**TO DO**: Write only the number of lines in the records beneath that hold "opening".

**EXERCISE INPUTS**:
◇ ◇ ◇ ◇ ◇

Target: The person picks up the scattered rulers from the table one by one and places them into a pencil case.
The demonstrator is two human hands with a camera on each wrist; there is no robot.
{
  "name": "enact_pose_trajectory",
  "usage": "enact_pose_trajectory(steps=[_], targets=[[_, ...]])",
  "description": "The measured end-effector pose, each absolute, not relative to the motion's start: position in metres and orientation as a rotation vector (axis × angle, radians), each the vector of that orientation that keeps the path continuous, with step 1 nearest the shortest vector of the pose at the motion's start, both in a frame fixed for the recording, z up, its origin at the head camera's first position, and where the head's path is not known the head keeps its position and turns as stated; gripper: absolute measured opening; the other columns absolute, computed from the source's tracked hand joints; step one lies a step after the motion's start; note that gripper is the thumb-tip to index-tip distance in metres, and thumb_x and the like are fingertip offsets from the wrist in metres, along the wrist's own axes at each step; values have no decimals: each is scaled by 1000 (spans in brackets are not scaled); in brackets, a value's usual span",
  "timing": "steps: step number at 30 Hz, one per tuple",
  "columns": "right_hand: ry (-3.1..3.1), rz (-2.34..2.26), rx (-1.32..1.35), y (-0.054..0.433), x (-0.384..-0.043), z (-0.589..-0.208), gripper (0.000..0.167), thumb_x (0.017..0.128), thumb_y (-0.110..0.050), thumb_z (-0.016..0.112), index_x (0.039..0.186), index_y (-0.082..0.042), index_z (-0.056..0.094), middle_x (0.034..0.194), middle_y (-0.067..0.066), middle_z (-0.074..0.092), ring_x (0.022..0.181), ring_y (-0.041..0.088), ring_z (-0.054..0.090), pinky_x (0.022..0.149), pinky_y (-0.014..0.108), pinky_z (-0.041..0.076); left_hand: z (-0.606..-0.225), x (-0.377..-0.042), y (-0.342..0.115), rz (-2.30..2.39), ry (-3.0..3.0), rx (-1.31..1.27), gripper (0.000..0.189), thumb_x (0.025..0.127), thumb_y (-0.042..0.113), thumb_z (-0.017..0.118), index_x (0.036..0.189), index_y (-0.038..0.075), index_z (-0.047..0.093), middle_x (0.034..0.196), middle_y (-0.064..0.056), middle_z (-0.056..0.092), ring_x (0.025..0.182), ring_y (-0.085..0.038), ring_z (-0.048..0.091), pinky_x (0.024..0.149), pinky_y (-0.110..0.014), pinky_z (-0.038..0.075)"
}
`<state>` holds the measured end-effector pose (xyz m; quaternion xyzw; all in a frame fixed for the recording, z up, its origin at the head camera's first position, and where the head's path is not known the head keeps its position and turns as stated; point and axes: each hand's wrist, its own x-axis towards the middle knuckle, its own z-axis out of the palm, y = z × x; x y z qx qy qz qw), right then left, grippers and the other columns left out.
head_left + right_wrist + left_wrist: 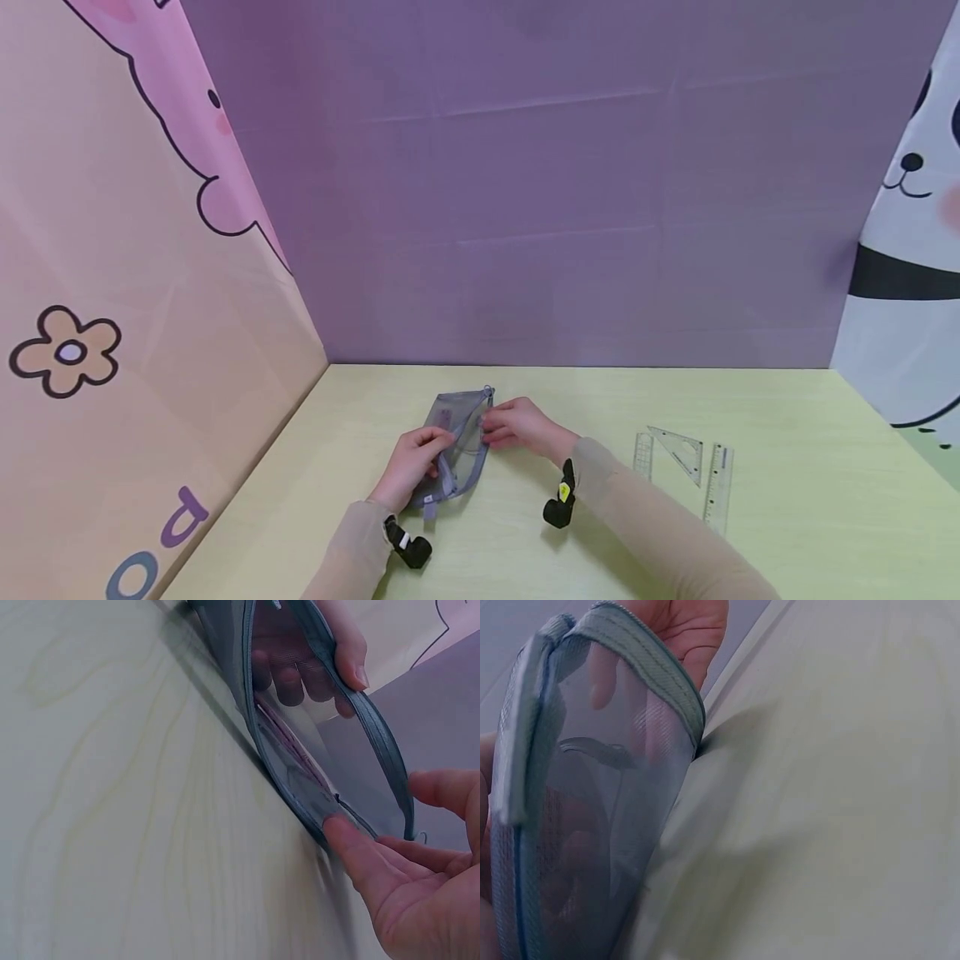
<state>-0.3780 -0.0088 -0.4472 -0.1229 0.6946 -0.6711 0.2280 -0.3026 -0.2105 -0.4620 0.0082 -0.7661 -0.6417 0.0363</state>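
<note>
A grey-blue mesh zipper pouch (467, 467) stands tilted on the table, its zippered mouth spread apart. My left hand (415, 458) pinches the near-left rim between thumb and fingers; in the right wrist view the left hand's fingertips (289, 682) show through the mesh. At the pouch's far right end is my right hand (522, 427). In the right wrist view, the right hand (420, 892) has its thumb by the upper zipper band (375, 735) and its fingers at the lower edge. A thin pinkish strip (296, 746) shows inside the pouch; its kind is unclear.
To the right on the pale wood table (300, 500) lie a short clear ruler (643, 454), a clear set square (682, 452) and a longer clear ruler (718, 487). A purple backdrop (562, 208) stands behind the table, with printed cloth (150, 317) on the left.
</note>
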Motion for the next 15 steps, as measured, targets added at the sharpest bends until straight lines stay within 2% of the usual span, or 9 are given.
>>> enact_pose_trajectory(steps=[6,15], targets=[[1909,-1845,-389,0,-374,-442,40,96,-11,57,124,17,52,113,29,63,98,34,67,80,39,54,-462,-303,-210,-1991,-2335,26,20,91,15,67,99,-3,70,78,2,58,56,-12,43,52,-25,41],[1970,-1823,-408,28,-365,-430,46,96,-16,58,129,14,50,120,28,60,101,33,66,83,40,53,-462,-301,-212,-1982,-2341,-17,18,90,16,68,96,-1,71,79,-1,59,55,-13,45,52,-25,42]])
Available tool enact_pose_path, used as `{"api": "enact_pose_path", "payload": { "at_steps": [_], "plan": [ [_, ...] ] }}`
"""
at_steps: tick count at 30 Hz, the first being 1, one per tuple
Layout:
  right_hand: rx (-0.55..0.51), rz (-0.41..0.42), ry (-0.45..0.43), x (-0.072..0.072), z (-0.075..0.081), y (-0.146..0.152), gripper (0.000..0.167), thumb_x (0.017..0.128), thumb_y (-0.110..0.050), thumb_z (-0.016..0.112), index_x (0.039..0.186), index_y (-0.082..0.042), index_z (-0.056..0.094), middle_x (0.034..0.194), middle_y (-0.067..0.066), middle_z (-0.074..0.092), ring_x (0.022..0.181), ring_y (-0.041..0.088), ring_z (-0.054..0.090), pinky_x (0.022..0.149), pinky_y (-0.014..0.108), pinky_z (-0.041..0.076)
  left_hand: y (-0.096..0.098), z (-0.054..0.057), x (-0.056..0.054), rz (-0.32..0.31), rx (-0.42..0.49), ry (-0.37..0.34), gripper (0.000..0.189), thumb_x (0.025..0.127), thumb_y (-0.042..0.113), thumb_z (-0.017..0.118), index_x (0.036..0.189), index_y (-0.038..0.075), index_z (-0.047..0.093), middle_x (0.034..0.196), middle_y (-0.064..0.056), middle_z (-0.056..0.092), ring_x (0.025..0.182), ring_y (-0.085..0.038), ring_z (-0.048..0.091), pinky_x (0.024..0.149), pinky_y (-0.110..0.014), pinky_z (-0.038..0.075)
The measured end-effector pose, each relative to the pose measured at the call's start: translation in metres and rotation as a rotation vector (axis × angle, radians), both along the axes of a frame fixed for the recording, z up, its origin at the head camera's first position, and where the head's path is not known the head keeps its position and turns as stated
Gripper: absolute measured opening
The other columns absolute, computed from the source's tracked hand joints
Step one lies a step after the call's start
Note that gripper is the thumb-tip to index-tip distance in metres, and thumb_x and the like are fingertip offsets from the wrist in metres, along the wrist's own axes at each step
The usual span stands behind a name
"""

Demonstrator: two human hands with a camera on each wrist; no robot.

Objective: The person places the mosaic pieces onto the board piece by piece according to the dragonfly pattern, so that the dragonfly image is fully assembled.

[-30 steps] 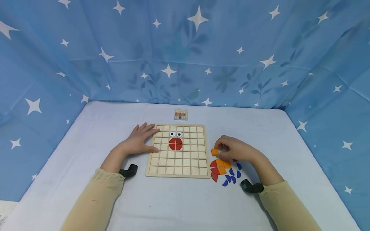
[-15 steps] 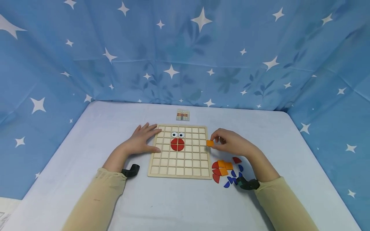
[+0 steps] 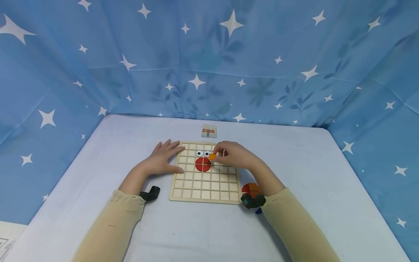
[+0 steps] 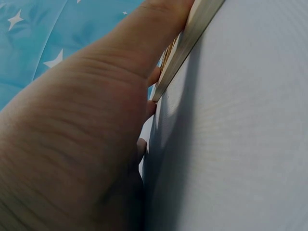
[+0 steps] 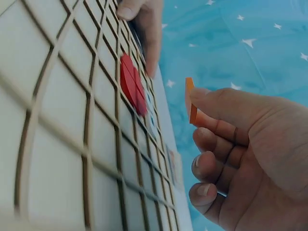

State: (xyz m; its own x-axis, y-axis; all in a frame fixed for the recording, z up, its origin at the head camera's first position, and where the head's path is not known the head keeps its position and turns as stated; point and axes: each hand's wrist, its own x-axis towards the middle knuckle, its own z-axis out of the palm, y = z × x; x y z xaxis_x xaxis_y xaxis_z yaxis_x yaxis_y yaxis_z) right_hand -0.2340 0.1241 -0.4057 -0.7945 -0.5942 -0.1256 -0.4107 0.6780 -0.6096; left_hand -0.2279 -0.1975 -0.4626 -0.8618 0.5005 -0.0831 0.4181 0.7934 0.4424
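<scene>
On a small card (image 3: 209,131), a grid with a coloured picture is printed; any writing on it is too small to be read. The card is laid just beyond the far rim of a wooden grid board (image 3: 205,184), between it and the table's far edge, where a starry blue curtain (image 3: 209,98) is hung. An orange square (image 3: 212,157) is pinched between thumb and forefinger of the right hand (image 3: 238,155) and held over the board, apart from its surface, near two eye pieces (image 3: 203,154) and a red circle (image 3: 203,165) made of quarters. The left hand (image 3: 163,159) is spread across the board's left rim, with the thumb and a fingertip rested on it. Loose pieces (image 3: 252,188) in red, orange and blue are partly covered by the right wrist camera (image 3: 252,201), just beside the board's near right corner. Between the sleeves, a broad stretch of white table (image 3: 209,233) is left in front of the near rim.
</scene>
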Motion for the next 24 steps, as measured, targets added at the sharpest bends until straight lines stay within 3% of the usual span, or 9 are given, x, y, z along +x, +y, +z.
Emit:
{"api": "enact_pose_path", "payload": {
  "at_steps": [7, 12, 24],
  "plan": [
    [0.021, 0.011, -0.007, -0.006, -0.009, -0.035, 0.018, 0.094, -0.029, 0.068, 0.109, -0.018, 0.066, 0.088, -0.002, 0.062, 0.073, 0.016, 0.054, 0.067, 0.029, 0.048, 0.001, 0.0, 0.0, 0.0, -0.006, -0.001, 0.095, 0.077, 0.067, 0.071, 0.155, 0.027, 0.035, 0.166, -0.005, 0.02, 0.154, -0.038, 0.004, 0.123, -0.06, -0.002],
    [0.061, -0.032, -0.011, -0.004, -0.013, -0.056, 0.021, 0.094, -0.029, 0.068, 0.11, -0.016, 0.066, 0.086, -0.001, 0.063, 0.072, 0.016, 0.056, 0.064, 0.027, 0.049, 0.0, 0.001, 0.0, -0.004, -0.01, -0.006, 0.095, 0.077, 0.069, 0.07, 0.155, 0.027, 0.034, 0.166, -0.005, 0.019, 0.154, -0.038, 0.004, 0.122, -0.06, -0.002],
    [0.192, -0.108, 0.051, 0.002, -0.02, -0.085, 0.027, 0.095, -0.033, 0.067, 0.117, -0.018, 0.066, 0.102, -0.001, 0.07, 0.082, 0.011, 0.062, 0.072, 0.03, 0.054, -0.001, 0.0, -0.001, -0.009, -0.015, -0.007, 0.094, 0.079, 0.066, 0.071, 0.156, 0.026, 0.033, 0.166, -0.004, 0.018, 0.154, -0.038, 0.003, 0.122, -0.061, -0.002]
  ]
}}
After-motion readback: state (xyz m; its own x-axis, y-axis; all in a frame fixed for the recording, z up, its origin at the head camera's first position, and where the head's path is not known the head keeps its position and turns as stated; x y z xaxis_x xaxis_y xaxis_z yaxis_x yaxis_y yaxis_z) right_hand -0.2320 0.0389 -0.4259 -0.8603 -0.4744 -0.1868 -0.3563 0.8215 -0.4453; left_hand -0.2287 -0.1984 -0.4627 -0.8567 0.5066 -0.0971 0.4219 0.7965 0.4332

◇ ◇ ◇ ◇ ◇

**EXERCISE RESULT**: 2